YOUR TASK: Only the lines from the one with "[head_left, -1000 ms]" through the last line of the data below are to be duplicated, exactly and without pictures.

[Opening MATERIAL PROVIDED section]

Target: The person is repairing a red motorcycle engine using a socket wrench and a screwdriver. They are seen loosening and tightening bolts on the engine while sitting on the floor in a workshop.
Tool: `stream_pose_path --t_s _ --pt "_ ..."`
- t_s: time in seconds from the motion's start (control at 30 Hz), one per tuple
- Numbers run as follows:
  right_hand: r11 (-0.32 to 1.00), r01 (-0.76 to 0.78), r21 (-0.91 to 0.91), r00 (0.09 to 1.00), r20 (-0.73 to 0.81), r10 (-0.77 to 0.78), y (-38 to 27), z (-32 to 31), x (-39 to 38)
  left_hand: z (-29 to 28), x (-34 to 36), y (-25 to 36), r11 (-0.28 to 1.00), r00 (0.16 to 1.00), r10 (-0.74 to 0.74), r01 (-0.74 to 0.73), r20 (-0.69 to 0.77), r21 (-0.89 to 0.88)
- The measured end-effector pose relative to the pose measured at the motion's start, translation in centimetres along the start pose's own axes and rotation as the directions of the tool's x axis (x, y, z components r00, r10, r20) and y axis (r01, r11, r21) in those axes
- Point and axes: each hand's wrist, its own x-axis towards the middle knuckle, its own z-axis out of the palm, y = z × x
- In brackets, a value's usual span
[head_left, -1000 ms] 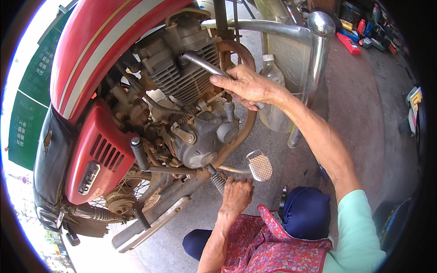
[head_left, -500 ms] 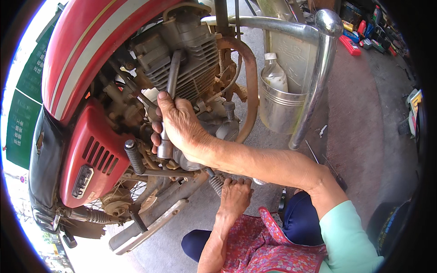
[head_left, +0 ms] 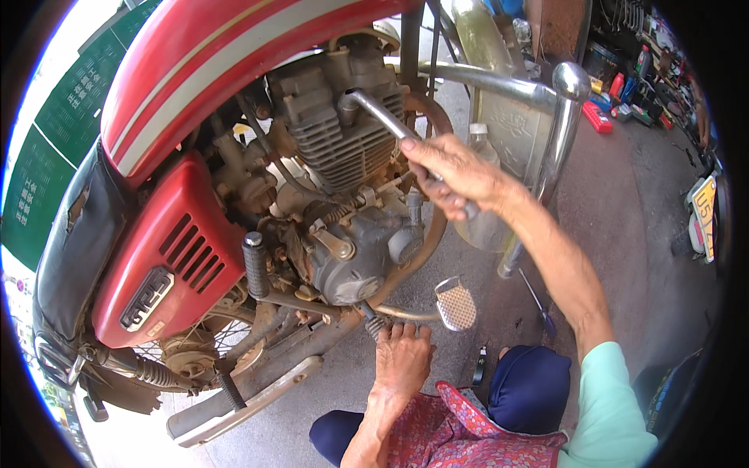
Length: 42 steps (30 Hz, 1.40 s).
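Observation:
In my right hand (head_left: 460, 175) is an L-shaped socket wrench (head_left: 378, 113), gripped around its handle. Its bent end sits in a recess on the side of the finned motorcycle engine (head_left: 331, 152), and the handle slopes down to the right. What the socket end fits on is hidden. Lower down, my left hand (head_left: 403, 357) has its fingers curled over a ribbed rubber footpeg (head_left: 375, 322). The dusty crankcase (head_left: 351, 261) lies between the two hands.
A red fuel tank (head_left: 234, 58) and red side cover (head_left: 168, 257) are at the left. A chrome guard bar (head_left: 555, 140) stands behind my right hand, near a plastic bottle (head_left: 480, 142). A metal pedal (head_left: 456, 304) juts out nearby. Tools lie at the far right.
My right hand has swung the wrench handle from pointing downward to the right, moving away from the crankcase. My left hand stays on the footpeg. The view has shifted slightly.

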Motion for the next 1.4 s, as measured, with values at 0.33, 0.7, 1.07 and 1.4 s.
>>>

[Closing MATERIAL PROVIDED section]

RESULT OF THE EXERCISE:
[head_left, -1000 ms] 
[head_left, -500 ms] 
[head_left, +0 ms] 
Length: 42 steps (30 Hz, 1.40 s).
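Observation:
In my right hand (head_left: 460, 175) is an L-shaped socket wrench (head_left: 378, 113), gripped around its handle. Its bent end sits in a recess on the side of the finned motorcycle engine (head_left: 331, 152), and the handle slopes down to the right. What the socket end fits on is hidden. Lower down, my left hand (head_left: 403, 357) has its fingers curled over a ribbed rubber footpeg (head_left: 375, 322). The dusty crankcase (head_left: 351, 261) lies between the two hands.
A red fuel tank (head_left: 234, 58) and red side cover (head_left: 168, 257) are at the left. A chrome guard bar (head_left: 555, 140) stands behind my right hand, near a plastic bottle (head_left: 480, 142). A metal pedal (head_left: 456, 304) juts out nearby. Tools lie at the far right.
My right hand has swung the wrench handle from pointing downward to the right, moving away from the crankcase. My left hand stays on the footpeg. The view has shifted slightly.
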
Motion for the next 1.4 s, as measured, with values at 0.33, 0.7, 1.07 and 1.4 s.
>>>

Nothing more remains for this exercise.